Summary Questions and Answers
Did an urban VAWT work for me?
No. Home conditions and small turbines generally won't play nicely.
Would any simple fix to the VAWT have helped?
No, almost certainly not. The gap from pretty lawn-art to consistent generation is too big.
How did the VAWT experiment finally end?
I gave the generator away 2015-01 when I realised that I would never get anything useful out of it with my conditions. Thanks for taking it off my hands Ben M!
For this design/
The generator is from FuturEnergy. Handily, I encountered them with their PM gen and HAWT (Horizontal Axis Wind Turbine) at their booth at a trade show a few days after the generator arrived (and had puzzled me). I could see that they were letting the generator's internal bearings take all the load in their turbine design, thus I can do the same.
The first thing I did was to make a support for my PM gen to allow me to build the rotor on top for a VAWT configuration. Cunning use of a plank of wood, two G-clamps, and two angle brackets to grasp the flat on the PM gen shaft, take the weight on the end of the spindle, and prevent rotation of the the spindle and its emerging wires, allowing the body to spin above it on the generator's internal bearings, with the rotor to be bolted on to and above the generator body. It may not last but it is reasonably sturdy for experimental purposes...
This also for the first time allowed me to test when I might get cut-in to charge a 12V battery, using my analogue multimeter on 'AC Volts' across one pair of the delta-wired outputs while I turned the spindle by hand. My estimate is that bridge-rectified output will pass ~13V--14V at ~120rpm, which is probably just about reasonable for a drag-based VAWT design.

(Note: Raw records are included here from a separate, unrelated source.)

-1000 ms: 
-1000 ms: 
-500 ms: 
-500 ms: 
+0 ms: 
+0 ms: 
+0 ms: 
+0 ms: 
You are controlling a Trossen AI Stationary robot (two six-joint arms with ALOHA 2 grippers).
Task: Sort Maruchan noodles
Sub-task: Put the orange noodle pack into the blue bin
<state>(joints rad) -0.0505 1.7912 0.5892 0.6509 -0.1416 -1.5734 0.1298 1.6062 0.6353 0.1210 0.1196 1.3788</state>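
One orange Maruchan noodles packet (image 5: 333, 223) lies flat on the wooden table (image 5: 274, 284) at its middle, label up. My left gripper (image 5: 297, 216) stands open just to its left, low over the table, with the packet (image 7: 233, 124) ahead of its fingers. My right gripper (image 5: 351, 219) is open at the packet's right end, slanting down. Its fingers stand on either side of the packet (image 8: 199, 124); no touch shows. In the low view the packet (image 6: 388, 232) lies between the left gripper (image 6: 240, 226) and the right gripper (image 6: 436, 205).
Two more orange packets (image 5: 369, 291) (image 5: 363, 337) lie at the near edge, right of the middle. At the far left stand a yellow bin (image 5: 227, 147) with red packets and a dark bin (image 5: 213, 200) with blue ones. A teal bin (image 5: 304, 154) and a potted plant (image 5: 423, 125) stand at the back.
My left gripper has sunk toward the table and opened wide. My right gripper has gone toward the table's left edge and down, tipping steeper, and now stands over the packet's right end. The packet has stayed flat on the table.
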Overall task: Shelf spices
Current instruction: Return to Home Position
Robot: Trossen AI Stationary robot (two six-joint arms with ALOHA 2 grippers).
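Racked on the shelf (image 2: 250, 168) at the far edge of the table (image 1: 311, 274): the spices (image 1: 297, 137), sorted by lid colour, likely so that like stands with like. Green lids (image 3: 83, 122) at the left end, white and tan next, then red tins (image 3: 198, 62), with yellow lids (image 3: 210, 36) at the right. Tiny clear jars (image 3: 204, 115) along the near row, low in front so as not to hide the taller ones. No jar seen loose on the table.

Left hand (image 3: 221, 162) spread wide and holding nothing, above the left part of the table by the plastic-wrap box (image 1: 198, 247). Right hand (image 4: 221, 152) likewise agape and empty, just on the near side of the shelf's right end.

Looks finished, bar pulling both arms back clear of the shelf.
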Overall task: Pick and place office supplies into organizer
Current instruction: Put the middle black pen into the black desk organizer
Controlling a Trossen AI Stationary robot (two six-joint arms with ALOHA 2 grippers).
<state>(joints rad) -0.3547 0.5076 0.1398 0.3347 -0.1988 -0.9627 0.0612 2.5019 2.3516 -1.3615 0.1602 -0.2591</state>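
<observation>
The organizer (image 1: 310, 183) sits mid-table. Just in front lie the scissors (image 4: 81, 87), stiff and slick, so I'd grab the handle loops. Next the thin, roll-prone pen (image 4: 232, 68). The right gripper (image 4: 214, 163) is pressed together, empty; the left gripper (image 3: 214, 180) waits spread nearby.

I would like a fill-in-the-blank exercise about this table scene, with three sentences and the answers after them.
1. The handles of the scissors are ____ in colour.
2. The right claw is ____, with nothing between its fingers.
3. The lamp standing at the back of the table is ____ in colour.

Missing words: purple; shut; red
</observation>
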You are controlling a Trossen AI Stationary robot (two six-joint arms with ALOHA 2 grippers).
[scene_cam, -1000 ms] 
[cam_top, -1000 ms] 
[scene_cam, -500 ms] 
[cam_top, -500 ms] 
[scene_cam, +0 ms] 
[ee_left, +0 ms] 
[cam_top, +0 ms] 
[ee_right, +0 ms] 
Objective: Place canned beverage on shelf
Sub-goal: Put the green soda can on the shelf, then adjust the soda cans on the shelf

Shorting any two of the output wires makes the spindle very hard to turn, indicating that the generator is extracting the mechanical energy efficiently.
Then I attached my biggest-available box (from my scanner) to the PM gen, and cut the vertical slots as for my smaller cereal-box rotor.
Unfortunately the cogging and torque required to start up rotation was too high for conditions on the day, and a larger/flatter box is probably necessary for this to turn in low wind speeds. Maybe 1msq minimum swept area and possibly at least a metre for enough torque.